といっても、現状を維持していればそれでいい、という意味ではない。

円谷プロはウルトラマンのおかげで知名度が抜群に高い。そのため従来は「キャラクターを使わせてほしい」「こんな番組を作ってくれないか」と、持ちかけられた話に応じる形で仕事をすることが多かった。つまりは受け身であり、お行儀がいいというか、知名度にあぐらをかいている面があった。
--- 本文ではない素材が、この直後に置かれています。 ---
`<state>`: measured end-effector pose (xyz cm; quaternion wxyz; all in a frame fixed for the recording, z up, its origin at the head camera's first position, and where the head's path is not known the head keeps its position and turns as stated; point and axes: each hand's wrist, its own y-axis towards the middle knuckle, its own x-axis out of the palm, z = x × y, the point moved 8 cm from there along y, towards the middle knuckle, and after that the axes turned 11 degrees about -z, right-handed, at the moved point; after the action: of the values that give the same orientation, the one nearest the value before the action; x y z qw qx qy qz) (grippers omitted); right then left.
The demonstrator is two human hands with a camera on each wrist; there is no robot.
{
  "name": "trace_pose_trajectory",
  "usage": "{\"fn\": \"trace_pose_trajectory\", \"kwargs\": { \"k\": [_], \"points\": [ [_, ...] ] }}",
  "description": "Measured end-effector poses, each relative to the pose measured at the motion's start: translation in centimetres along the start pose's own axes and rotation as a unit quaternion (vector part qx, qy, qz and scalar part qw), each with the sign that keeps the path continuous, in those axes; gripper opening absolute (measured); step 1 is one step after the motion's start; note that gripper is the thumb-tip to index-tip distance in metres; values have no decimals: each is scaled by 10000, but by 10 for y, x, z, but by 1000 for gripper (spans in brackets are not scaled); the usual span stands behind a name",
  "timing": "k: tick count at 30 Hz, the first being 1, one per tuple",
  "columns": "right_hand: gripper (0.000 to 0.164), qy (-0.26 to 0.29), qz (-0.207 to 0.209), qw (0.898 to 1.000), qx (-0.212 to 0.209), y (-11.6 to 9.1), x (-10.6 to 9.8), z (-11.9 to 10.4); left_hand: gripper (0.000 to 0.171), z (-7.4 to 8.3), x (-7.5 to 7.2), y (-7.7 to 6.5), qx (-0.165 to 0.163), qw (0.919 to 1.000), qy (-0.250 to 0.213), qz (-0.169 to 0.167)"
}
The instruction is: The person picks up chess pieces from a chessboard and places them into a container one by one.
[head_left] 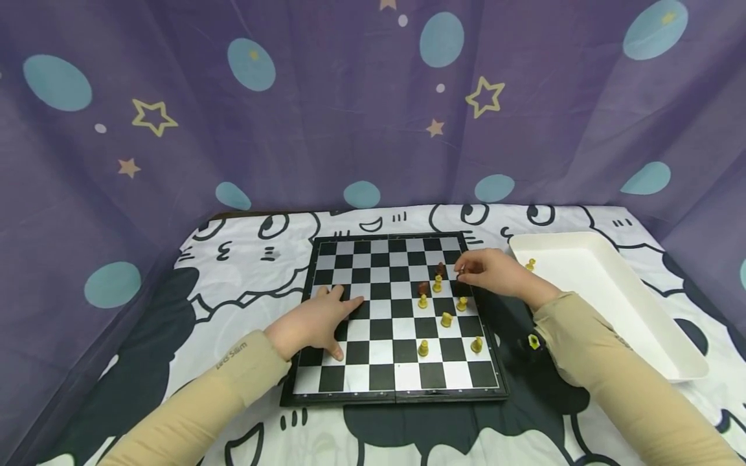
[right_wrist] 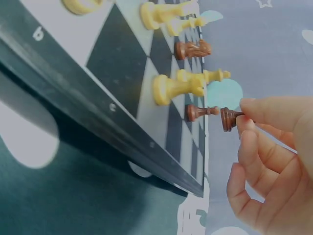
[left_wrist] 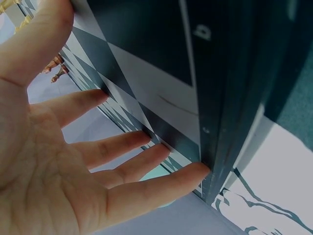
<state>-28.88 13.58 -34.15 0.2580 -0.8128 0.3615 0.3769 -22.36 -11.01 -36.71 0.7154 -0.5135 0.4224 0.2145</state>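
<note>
A black-and-white chessboard (head_left: pixel 381 349) lies flat on the patterned cloth. My left hand (head_left: pixel 315 320) spreads its fingers over the board's left side, fingertips at the surface, holding nothing. Above the board's right edge, my right hand (head_left: pixel 492 272) pinches a dark brown chess piece (right_wrist: pixel 228 120) between thumb and fingertips; its top is hidden. Close by on the board stand a brown pawn (right_wrist: pixel 195 112), a brown knight (right_wrist: pixel 193 49) and a yellow rook (right_wrist: pixel 176 89). Several other yellow pieces, among them one near the front (head_left: pixel 423 348), stand on the right half.
To the right of the board is a white tray (head_left: pixel 606 304), with a yellow chess piece (head_left: pixel 530 265) at its left side. A small yellow object (head_left: pixel 533 342) lies on a dark part of the cloth beside the right sleeve. Behind everything hangs a purple curtain (head_left: pixel 350 129).
</note>
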Motion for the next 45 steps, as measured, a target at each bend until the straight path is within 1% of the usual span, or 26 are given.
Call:
{"fn": "trace_pose_trajectory", "kwargs": {
  "k": [3, 6, 12, 17, 26, 29, 34, 39, 45],
  "points": [
    [14, -69, 120, 9998, -119, -4, -6, -3, 103, 0, 0, -1, 12, 10000, -8, 9],
    [15, -101, 223, 9996, -136, -9, -13, -4, 103, 1, 0, -1, 31, 10000, -23, 8],
    [15, -271, 381, 9988, 112, -20, -30, -1, 103, 0, 1, 0, 32, 10000, -1, 11],
    [14, -360, 550, 9974, 287, -32, -46, 6, 103, 0, 1, 1, 27, 10000, 15, 46],
    [16, -475, 771, 9951, 393, -53, -73, 21, 102, 0, 1, 0, 30, 10000, -26, 60],
    [17, -500, 796, 9942, 523, -59, -79, 31, 102, 0, 1, 0, 36, 10000, -22, 65],
    [19, -475, 820, 9923, 803, -68, -83, 56, 102, 1, 0, 0, 3, 10000, -23, 50],
    [24, -430, 896, 9898, 1019, -74, -83, 80, 102, 1, 0, -1, -17, 10000, -39, 25],
    [23, -451, 1038, 9870, 1143, -77, -79, 101, 102, 1, 0, -1, -58, 10000, -15, 12]
  ]
}}
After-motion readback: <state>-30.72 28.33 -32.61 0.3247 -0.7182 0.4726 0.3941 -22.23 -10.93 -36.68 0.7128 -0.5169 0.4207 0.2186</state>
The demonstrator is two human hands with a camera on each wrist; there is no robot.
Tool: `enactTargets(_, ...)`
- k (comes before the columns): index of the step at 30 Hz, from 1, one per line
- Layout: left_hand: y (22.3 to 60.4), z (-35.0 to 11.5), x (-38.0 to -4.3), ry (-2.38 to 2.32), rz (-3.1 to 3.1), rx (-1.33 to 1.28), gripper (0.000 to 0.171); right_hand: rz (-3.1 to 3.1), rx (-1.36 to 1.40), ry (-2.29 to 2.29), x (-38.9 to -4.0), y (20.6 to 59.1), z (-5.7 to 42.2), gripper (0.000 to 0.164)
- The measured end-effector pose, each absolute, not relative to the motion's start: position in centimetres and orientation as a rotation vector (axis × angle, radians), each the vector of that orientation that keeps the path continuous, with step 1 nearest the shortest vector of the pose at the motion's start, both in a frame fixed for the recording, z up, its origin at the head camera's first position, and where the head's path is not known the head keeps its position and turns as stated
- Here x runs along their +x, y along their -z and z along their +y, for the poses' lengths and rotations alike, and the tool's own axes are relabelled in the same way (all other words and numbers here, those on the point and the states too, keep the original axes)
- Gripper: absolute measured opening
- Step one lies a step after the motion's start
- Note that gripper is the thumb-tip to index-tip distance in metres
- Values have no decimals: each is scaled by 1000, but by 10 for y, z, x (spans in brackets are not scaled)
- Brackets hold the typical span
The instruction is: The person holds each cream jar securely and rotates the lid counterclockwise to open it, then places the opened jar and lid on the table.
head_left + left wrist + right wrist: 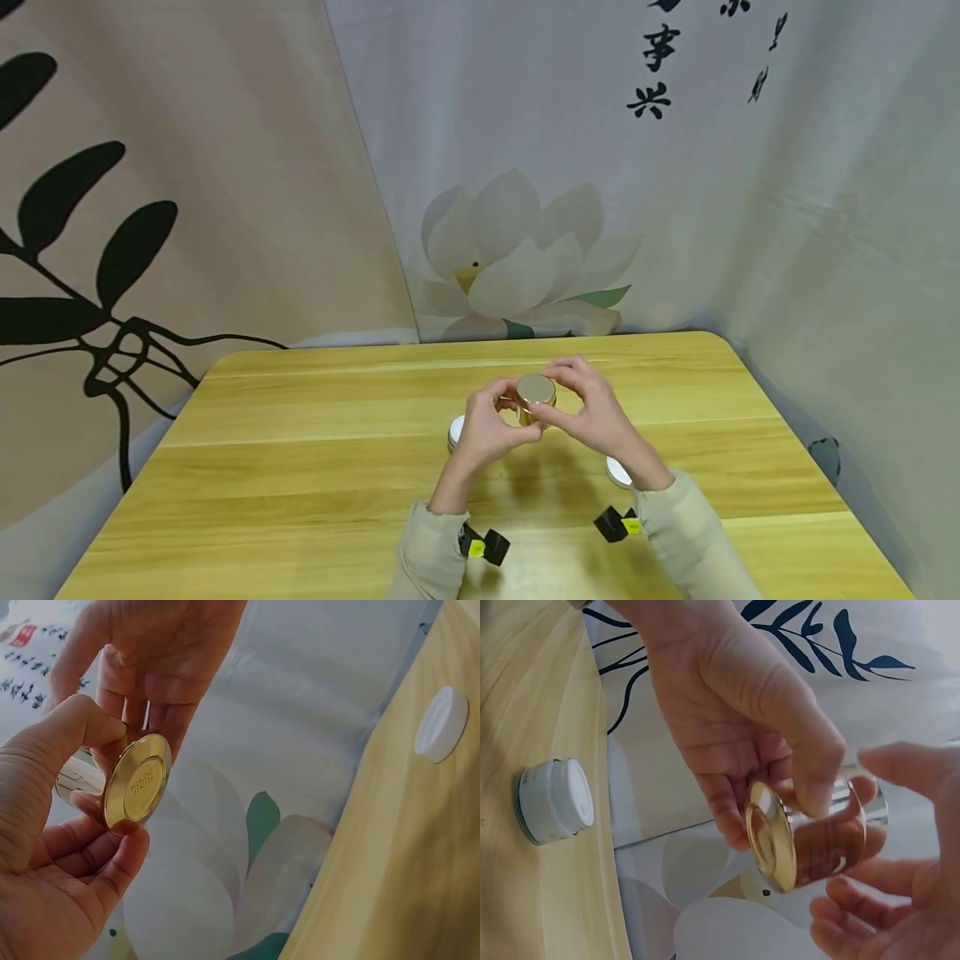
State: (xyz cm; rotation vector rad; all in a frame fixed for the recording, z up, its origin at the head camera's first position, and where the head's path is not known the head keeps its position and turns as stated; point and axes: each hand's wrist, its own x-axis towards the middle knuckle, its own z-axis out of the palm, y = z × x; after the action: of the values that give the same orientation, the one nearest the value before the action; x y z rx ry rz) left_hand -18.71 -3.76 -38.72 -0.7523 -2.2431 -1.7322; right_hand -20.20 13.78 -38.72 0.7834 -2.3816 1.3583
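A shiny gold jar is held up above the table between both hands, its flat round lid (536,387) facing up. My left hand (486,427) grips the jar's body, thumb on one side and fingers on the other. Stamped characters show on the gold base (139,786) in the left wrist view. From the other side, my right hand (600,414) pinches around the lid, thumb in front and fingertips at the far edge. In the right wrist view the jar's mirrored side (829,851) reflects fingers.
A small frosted jar (555,799) stands on the wooden table (315,467), partly behind the left hand in the head view. A white round lid (442,724) lies near the right wrist. Printed cloth curtains (517,125) hang along the table's back and sides.
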Motion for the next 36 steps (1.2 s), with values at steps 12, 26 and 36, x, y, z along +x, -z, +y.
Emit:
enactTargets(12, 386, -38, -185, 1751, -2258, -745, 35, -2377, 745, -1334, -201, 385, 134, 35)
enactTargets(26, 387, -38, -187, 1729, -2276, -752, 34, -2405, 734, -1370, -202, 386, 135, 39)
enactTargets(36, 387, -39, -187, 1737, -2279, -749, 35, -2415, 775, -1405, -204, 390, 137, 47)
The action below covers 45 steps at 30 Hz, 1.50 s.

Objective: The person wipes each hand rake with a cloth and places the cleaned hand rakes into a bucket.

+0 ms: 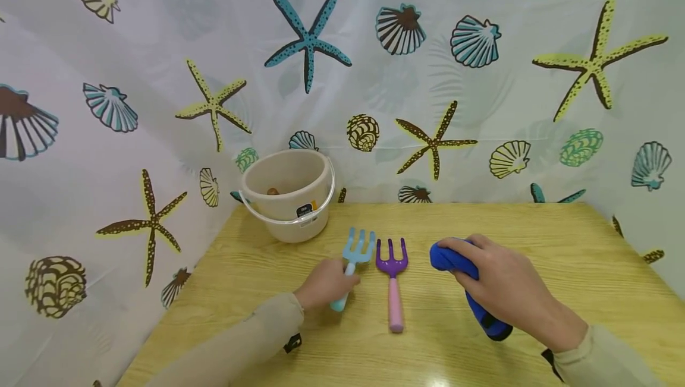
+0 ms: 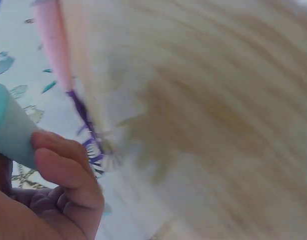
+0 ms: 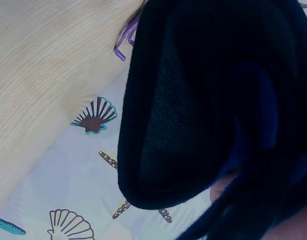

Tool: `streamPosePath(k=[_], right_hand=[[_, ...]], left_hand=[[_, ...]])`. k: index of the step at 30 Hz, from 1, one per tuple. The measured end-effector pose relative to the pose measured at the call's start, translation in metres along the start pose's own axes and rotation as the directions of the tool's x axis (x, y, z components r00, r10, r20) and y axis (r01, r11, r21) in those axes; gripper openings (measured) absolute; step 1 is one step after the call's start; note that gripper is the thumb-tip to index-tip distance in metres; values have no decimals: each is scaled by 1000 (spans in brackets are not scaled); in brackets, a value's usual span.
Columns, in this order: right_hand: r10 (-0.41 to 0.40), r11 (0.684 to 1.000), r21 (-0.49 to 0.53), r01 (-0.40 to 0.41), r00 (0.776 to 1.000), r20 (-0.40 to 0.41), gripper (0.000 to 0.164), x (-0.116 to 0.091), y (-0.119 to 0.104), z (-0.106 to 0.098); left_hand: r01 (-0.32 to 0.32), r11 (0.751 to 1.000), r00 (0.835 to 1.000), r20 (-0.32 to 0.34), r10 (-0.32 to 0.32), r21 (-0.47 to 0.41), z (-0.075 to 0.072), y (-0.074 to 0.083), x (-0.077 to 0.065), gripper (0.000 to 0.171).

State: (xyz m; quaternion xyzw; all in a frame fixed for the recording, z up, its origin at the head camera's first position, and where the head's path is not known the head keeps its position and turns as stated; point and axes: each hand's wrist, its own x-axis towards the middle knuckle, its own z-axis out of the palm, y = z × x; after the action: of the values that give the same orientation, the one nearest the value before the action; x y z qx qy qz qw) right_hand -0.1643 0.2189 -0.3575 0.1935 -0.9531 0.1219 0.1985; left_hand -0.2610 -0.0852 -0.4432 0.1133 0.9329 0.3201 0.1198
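Note:
My left hand grips the handle of a light blue hand fork, its tines pointing away from me. In the left wrist view, curled fingers lie against the pale handle end. Right beside it, a purple hand fork with a pink handle lies on the table. Over at the right, my right hand holds a soft blue fabric item with black trim, its lower end hanging down. The right wrist view shows its dark, wide opening close up; I cannot tell what kind of item it is.
A beige bucket with a clear handle stands at the table's back left, with a small brown thing inside. A curtain printed with shells and starfish hangs behind and beside the wooden table.

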Motion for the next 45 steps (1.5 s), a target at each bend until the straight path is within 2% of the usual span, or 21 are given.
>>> streamPosePath(k=[6, 8, 12, 19, 23, 27, 33, 36, 40, 42, 45], right_hand=[[-6, 1000, 9, 6, 1000, -7, 47, 9, -2, 7], [-19, 1000, 11, 20, 1000, -11, 47, 14, -6, 10], [-64, 998, 0, 64, 998, -22, 47, 27, -13, 20], [-146, 988, -55, 144, 989, -26, 47, 44, -23, 49], [-212, 972, -107, 210, 977, -13, 47, 43, -29, 60], [-271, 951, -162, 265, 963, -12, 44, 42, -34, 66], [-300, 907, -314, 280, 954, -17, 44, 50, -33, 73], [-277, 921, -285, 266, 961, 1, 41, 48, -36, 72], [-254, 951, -174, 255, 967, 27, 36, 41, -43, 65], [-258, 955, -144, 259, 966, 27, 34, 39, -44, 63], [-269, 949, -170, 266, 963, 9, 36, 38, -40, 66]], left_hand=[[-42, 985, 999, -28, 38, -170, -5, 18, -11, 22], [-43, 964, 999, -12, 41, -261, -3, 25, -15, 18], [-19, 905, 998, 45, 42, -424, 4, 39, -25, 13], [-19, 829, 995, 69, 69, -559, 16, 58, -40, 9], [-9, 806, 992, 96, 81, -592, 22, 64, -46, 13], [-9, 801, 991, 99, 86, -598, 24, 66, -50, 20], [13, 787, 991, 113, 72, -617, 25, 64, -55, 15], [19, 774, 992, 106, 62, -633, 26, 61, -56, 15], [22, 734, 994, 95, 58, -678, 26, 56, -55, 16], [25, 711, 994, 95, 58, -703, 26, 55, -55, 16], [39, 684, 993, 102, 52, -728, 24, 55, -56, 16]])
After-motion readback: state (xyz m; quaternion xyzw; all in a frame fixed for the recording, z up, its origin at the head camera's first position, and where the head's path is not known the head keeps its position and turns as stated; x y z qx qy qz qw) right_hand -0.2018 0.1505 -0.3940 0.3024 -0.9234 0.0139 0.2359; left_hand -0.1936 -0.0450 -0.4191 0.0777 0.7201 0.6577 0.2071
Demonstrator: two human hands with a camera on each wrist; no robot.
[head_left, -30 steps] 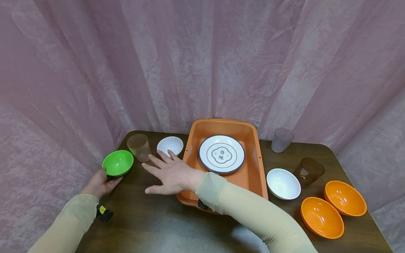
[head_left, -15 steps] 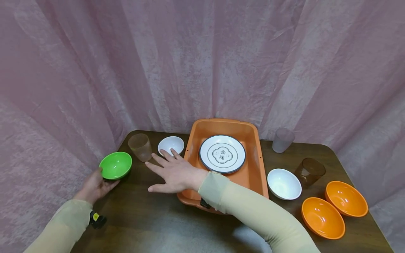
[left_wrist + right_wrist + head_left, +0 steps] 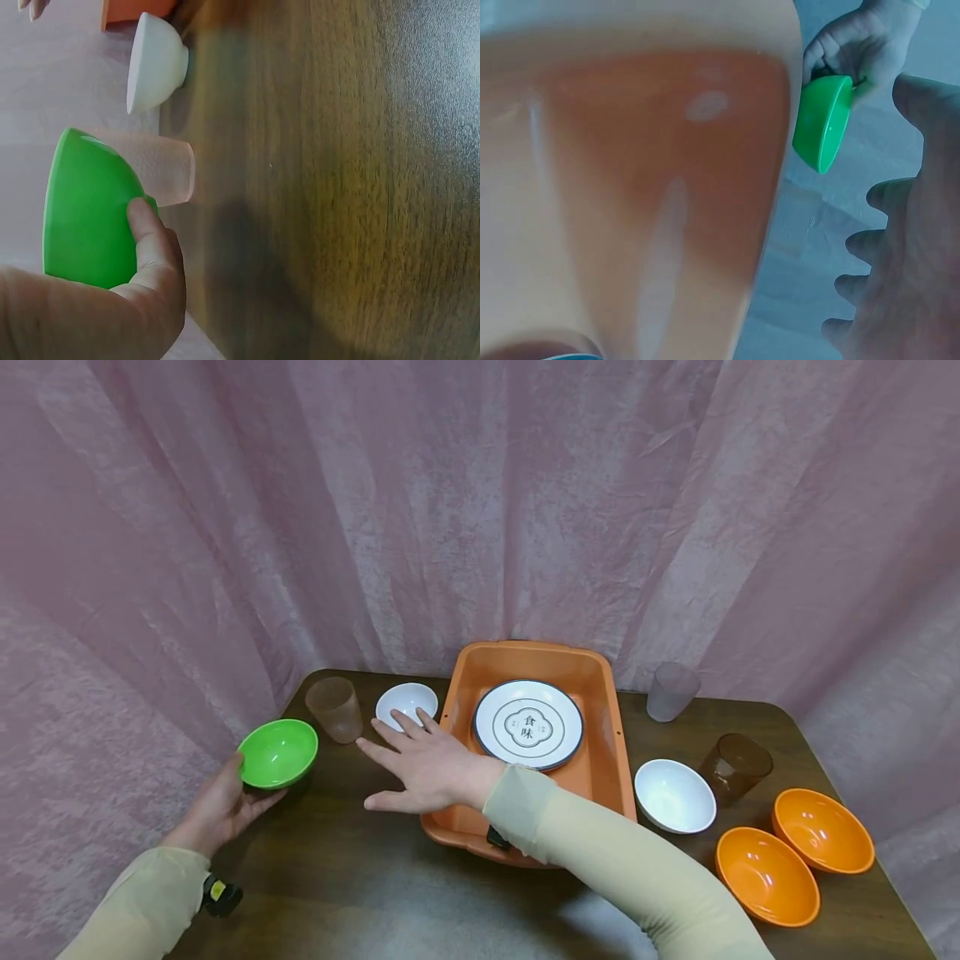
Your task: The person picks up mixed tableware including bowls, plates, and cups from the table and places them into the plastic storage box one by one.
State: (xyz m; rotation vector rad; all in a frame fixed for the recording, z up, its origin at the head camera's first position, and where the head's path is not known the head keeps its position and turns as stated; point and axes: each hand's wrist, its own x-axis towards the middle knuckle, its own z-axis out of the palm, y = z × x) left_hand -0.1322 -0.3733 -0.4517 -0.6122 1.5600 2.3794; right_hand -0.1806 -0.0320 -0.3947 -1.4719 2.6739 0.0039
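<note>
My left hand grips a small green bowl from its outer side, raised off the table at the left. In the left wrist view the thumb presses near the bowl's foot; the other fingers are hidden. My right hand hovers with straight, spread fingers over the near-left side of an orange basin and holds nothing. Stacked plates, white with a dark rim, lie in the basin. A small white bowl, partly covered by the right fingertips, and a frosted brownish cup stand behind the hands.
Right of the basin stand a clear frosted cup, a dark brown cup, a white bowl and two orange bowls. A pink curtain hangs close behind the brown wooden table.
My left hand has drawn slightly nearer and to the left while keeping hold of the green bowl. My right hand has shifted a little to the right, fingers still spread.
</note>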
そのうえさらに、親会社の意向を忖度するあまり「上の決定を待ってから動けばいいや」という消極主義が根付いてしまったら大変である。そういう心は、間違いなく製作する作品にも悪い影響を与えるからだ。

そこで私は「受け身の姿勢では生き残れない。最終責任は僕が持つから、もっと攻撃的に、提案型の仕事をやってほしい」と注文を付けたのだ。

親会社の異動はチャンスでもある。現にフィールズは遊技機ビジネスを通じて、これまで縁の薄かった「大人の世界」への橋渡しをしてくれた。他方、もう一つの大株主バンダイとは従来どおりファミリー層を意識したビジネスを展開中だ。つまり当社は伝統的な路線を強化しつつ、新しい可能性を追求できる恵まれたポジションを手に入れたのだ。これはすばらしいことである。

そもそも私たちはエンターテインメントの作り手だ。私たち自身が楽しんでいなければよい作品はできない。ある意味で、それは考え方しだい。だから私は、ことあるごとに「おもしろがって仕事をしよう」「もっとワクワク、ドキドキしよう」と、みんなの尻を叩いている。そのせいか、社員たちは一時期に比べて元気になったし、おもしろい会社になってきたと思うのだ。

年末には新作映画『ウルトラマンゼロ THE MOVIE 超決戦! ベリアル銀河帝国』が公開される(※雑誌掲載当時)。主人公のウルトラマンゼロは「ウルトラセブンの息子」という設定で、これまでのシリーズに比べ、やんちゃでワイルドなキャラクターが特徴だ。ちょっと強引かもしれないが(笑)、社員たちには、お行儀のよさはほどほどにして、ゼロを見習い、さらに積極的に、野性的に羽ばたいてほしいと願っている。